In case of corrupted log file (which has good chances to happen in case of sudden unclean system shutdown), we set a flag which causes us to checkpoint immediately, but never do anything else besides that. This causes filebeat to just checkpoint on each log operation (therefore causing a high IO load on the server and also causing filebeat to fall behind).

This change resets the logInvalid flag after a successful checkpointing.

Checklist

My code follows the style guidelines of this project
I have commented my code, particularly in hard-to-understand areas
I have made corresponding changes to the documentation
I have made corresponding change to the default configuration files
I have added tests that prove my fix is effective or that my feature works
I have added an entry in CHANGELOG.next.asciidoc or CHANGELOG-developer.next.asciidoc.

Author's Checklist

[ ]

How to test this PR locally

I have not in fact tested the PR. I have only checked that it builds. I'm also not 100% sure of the correctness, but the change is really simple and I hope that a maintainer can quickly confirm whether the fix is correct. In any case the current code clearly will cause the issues I described, since logInvalid is only ever set to true, never to false. Therefore I think that the beat trivially cannot recover.

Related issues

Closes High io consumption after sudden filebeat stop #35893

Logs

See details in #35893 but the issue we fix otherwise manifests itself with a message of:

WARN memlog/store.go:130 Incomplete or corrupted log file in /var/lib/filebeat/registry/filebeat. Continue with last known complete and consistent state. Reason: unexpected EOF

(or invalid character '\x00' instead of EOF)

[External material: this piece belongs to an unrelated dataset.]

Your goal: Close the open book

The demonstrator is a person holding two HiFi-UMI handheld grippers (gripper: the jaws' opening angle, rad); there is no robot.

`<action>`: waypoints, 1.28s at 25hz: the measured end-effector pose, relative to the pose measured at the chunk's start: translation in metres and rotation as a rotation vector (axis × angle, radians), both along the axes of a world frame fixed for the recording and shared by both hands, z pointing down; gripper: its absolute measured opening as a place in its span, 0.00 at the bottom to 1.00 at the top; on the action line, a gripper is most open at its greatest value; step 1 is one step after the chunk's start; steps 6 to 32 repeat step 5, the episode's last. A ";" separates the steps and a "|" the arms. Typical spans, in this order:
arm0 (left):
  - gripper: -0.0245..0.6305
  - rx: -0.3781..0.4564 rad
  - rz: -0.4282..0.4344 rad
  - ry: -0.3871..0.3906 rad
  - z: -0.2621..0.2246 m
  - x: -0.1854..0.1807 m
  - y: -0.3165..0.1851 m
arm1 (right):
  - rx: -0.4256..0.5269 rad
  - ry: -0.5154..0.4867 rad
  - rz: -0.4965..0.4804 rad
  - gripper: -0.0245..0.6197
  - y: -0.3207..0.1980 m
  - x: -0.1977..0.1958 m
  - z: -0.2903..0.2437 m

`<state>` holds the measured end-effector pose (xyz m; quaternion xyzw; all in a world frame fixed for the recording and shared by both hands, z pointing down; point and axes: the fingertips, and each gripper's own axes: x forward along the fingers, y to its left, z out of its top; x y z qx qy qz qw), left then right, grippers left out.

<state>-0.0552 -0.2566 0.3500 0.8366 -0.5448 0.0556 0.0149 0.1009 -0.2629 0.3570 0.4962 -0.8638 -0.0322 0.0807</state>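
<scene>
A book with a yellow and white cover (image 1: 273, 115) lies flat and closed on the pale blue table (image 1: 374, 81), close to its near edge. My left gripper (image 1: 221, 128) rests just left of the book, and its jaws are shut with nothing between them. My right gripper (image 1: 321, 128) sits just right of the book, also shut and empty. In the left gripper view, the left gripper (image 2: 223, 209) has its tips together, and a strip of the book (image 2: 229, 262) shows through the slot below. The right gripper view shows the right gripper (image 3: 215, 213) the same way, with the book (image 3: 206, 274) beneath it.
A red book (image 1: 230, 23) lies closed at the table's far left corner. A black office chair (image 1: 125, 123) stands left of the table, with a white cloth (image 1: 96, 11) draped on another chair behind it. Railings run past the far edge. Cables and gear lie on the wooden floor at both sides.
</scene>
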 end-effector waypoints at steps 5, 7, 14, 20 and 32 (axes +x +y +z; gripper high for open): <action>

This is an automatic backport of pull request #39392 done by Mergify.

In case of corrupted log file (which has good chances to happen in case of sudden unclean system shutdown), we set a flag which causes us to checkpoint immediately, but never do anything else besides that. This causes Filebeat to just checkpoint on each log operation (therefore causing a high IO load on the server and also causing Filebeat to fall behind). This change resets the logInvalid flag after a successful checkpointing. Co-authored-by: Tiago Queiroz <[email protected]> (cherry picked from commit 217f5a6) # Conflicts: # libbeat/statestore/backend/memlog/diskstore.go

mergify · 2024-06-04T12:49:16Z

Cherry-pick of 217f5a6 has failed:

On branch mergify/bp/7.17/pr-39392
Your branch is up to date with 'origin/7.17'.

You are currently cherry-picking commit 217f5a6264.
  (fix conflicts and run "git cherry-pick --continue")
  (use "git cherry-pick --skip" to skip this patch)
  (use "git cherry-pick --abort" to cancel the cherry-pick operation)

Changes to be committed:
	modified:   CHANGELOG.next.asciidoc
	new file:   libbeat/statestore/backend/memlog/store_test.go

Unmerged paths:
  (use "git add <file>..." to mark resolution)
	both modified:   libbeat/statestore/backend/memlog/diskstore.go

To fix up this pull request, you can check it out locally. See documentation: https://docs.github.com/en/pull-requests/collaborating-with-pull-requests/reviewing-changes-in-pull-requests/checking-out-pull-requests-locally

Fix lint warning without changing behaviour, all errors that were not handled are only logged.

mergify · 2024-06-10T04:02:04Z

This pull request has not been merged yet. Could you please review and merge it @belimawr? 🙏

elasticmachine · 2024-06-10T07:16:54Z

Pinging @elastic/elastic-agent-data-plane (Team:Elastic-Agent-Data-Plane)

belimawr · 2024-06-10T16:42:59Z

I'm not quite sure why the test failed, I didn't find a clear error message aside from Error: failed modules: kubernetes. I'll try re-running the tests.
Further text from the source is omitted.